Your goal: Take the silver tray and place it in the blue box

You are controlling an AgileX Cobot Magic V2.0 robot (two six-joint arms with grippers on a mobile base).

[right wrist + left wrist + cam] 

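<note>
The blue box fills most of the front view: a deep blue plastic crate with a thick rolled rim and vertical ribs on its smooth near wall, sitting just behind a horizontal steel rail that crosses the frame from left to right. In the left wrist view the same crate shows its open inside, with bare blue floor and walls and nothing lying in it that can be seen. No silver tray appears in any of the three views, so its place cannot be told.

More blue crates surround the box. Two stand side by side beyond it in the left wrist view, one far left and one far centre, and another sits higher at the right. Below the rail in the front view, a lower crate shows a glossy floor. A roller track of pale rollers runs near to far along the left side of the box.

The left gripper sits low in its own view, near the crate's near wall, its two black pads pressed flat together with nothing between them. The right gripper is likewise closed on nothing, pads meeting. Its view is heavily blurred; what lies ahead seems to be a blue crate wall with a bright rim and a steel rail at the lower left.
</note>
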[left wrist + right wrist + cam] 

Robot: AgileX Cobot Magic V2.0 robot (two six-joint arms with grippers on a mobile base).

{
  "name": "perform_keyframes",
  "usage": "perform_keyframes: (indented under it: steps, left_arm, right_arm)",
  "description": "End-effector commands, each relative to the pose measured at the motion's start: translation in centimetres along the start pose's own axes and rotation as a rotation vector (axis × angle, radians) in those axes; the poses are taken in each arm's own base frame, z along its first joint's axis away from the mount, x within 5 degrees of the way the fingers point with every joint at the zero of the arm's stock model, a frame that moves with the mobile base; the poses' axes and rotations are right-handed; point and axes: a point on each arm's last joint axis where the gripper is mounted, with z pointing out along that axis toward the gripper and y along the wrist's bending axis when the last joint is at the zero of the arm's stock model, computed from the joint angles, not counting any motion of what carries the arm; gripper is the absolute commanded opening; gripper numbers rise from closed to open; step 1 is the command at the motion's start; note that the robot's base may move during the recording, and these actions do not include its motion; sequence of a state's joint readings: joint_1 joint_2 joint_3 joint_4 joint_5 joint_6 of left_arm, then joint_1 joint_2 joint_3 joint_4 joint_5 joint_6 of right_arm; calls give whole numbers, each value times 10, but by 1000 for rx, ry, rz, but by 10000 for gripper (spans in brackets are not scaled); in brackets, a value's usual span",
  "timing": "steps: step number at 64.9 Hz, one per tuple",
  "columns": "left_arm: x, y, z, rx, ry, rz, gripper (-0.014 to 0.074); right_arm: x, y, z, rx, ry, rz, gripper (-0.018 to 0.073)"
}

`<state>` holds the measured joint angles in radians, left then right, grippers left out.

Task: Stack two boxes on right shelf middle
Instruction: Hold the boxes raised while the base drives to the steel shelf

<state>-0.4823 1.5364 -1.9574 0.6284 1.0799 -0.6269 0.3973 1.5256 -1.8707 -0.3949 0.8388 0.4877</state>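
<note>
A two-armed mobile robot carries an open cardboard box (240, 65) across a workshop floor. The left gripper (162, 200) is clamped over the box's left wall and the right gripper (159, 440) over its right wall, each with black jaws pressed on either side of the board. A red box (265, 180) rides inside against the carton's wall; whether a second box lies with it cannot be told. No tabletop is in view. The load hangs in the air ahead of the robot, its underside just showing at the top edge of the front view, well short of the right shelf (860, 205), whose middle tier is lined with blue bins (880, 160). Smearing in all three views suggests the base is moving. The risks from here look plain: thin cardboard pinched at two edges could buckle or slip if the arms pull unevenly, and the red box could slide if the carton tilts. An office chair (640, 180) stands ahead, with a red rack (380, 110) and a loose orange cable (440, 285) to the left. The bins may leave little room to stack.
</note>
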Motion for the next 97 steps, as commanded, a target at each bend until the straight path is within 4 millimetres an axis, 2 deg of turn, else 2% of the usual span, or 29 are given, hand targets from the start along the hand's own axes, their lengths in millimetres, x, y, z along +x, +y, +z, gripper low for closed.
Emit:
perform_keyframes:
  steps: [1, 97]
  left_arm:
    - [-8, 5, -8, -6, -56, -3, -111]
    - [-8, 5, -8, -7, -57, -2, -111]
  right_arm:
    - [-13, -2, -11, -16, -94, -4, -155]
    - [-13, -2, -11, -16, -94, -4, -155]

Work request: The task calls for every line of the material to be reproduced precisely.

Written reply:
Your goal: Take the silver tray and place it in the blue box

You are controlling an AgileX Cobot Magic V2.0 robot (two six-joint arms with grippers on a mobile base).

[right wrist + left wrist + cam] 

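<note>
The blue box fills most of the front view: a deep blue plastic crate with a thick rolled rim and vertical ribs on its smooth near wall, sitting just behind a horizontal steel rail that crosses the frame from left to right. In the left wrist view the same crate shows its open inside, with bare blue floor and walls and nothing lying in it that can be seen. No silver tray appears in any of the three views, so its place cannot be told.

More blue crates surround the box. Two stand side by side beyond it in the left wrist view, one far left and one far centre, and another sits higher at the right. Below the rail in the front view, a lower crate shows a glossy floor. A roller track of pale rollers runs near to far along the left side of the box.

The left gripper sits low in its own view, near the crate's near wall, its two black pads pressed flat together with nothing between them. The right gripper is likewise closed on nothing, pads meeting. Its view is heavily blurred; what lies ahead seems to be a blue crate wall with a bright rim and a steel rail at the lower left.
</note>
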[left wrist + right wrist + cam] 

Robot: AgileX Cobot Magic V2.0 robot (two six-joint arms with grippers on a mobile base).

{
  "name": "perform_keyframes",
  "usage": "perform_keyframes: (indented under it: steps, left_arm, right_arm)",
  "description": "End-effector commands, each relative to the pose measured at the motion's start: translation in centimetres along the start pose's own axes and rotation as a rotation vector (axis × angle, radians) in those axes; the poses are taken in each arm's own base frame, z along its first joint's axis away from the mount, x within 5 degrees of the way the fingers point with every joint at the zero of the arm's stock model, a frame that moves with the mobile base; the poses' axes and rotations are right-handed; point and axes: a point on each arm's last joint axis where the gripper is mounted, with z pointing out along that axis toward the gripper and y along the wrist's bending axis when the last joint is at the zero of the arm's stock model, computed from the joint angles, not counting any motion of what carries the arm; gripper is the absolute commanded opening; gripper numbers rise from closed to open; step 1 is the command at the motion's start; note that the robot's base may move during the recording, and these actions do not include its motion; sequence of a state's joint readings: joint_1 joint_2 joint_3 joint_4 joint_5 joint_6 of left_arm, then joint_1 joint_2 joint_3 joint_4 joint_5 joint_6 of right_arm; calls give whole numbers, each value times 10, but by 1000 for rx, ry, rz, but by 10000 for gripper (spans in brackets are not scaled); in brackets, a value's usual span",
  "timing": "steps: step number at 64.9 Hz, one per tuple",
  "columns": "left_arm: x, y, z, rx, ry, rz, gripper (-0.014 to 0.074); right_arm: x, y, z, rx, ry, rz, gripper (-0.018 to 0.073)"
}

`<state>` holds the measured joint angles in radians, left then right, grippers left out.

Task: Stack two boxes on right shelf middle
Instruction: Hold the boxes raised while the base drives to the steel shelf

<state>-0.4823 1.5364 -1.9574 0.6284 1.0799 -0.6269 0.3973 1.5256 -1.8707 -0.3949 0.8388 0.4877</state>
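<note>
A two-armed mobile robot carries an open cardboard box (240, 65) across a workshop floor. The left gripper (162, 200) is clamped over the box's left wall and the right gripper (159, 440) over its right wall, each with black jaws pressed on either side of the board. A red box (265, 180) rides inside against the carton's wall; whether a second box lies with it cannot be told. No tabletop is in view. The load hangs in the air ahead of the robot, its underside just showing at the top edge of the front view, well short of the right shelf (860, 205), whose middle tier is lined with blue bins (880, 160). Smearing in all three views suggests the base is moving. The risks from here look plain: thin cardboard pinched at two edges could buckle or slip if the arms pull unevenly, and the red box could slide if the carton tilts. An office chair (640, 180) stands ahead, with a red rack (380, 110) and a loose orange cable (440, 285) to the left. The bins may leave little room to stack.
</note>
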Motion for the next 97 steps, as commanded, a target at each bend until the straight path is within 4 millimetres an axis, 2 deg of turn, else 2% of the usual span, or 29 are given, hand targets from the start along the hand's own axes, their lengths in millimetres, x, y, z along +x, +y, +z, gripper low for closed.
Emit:
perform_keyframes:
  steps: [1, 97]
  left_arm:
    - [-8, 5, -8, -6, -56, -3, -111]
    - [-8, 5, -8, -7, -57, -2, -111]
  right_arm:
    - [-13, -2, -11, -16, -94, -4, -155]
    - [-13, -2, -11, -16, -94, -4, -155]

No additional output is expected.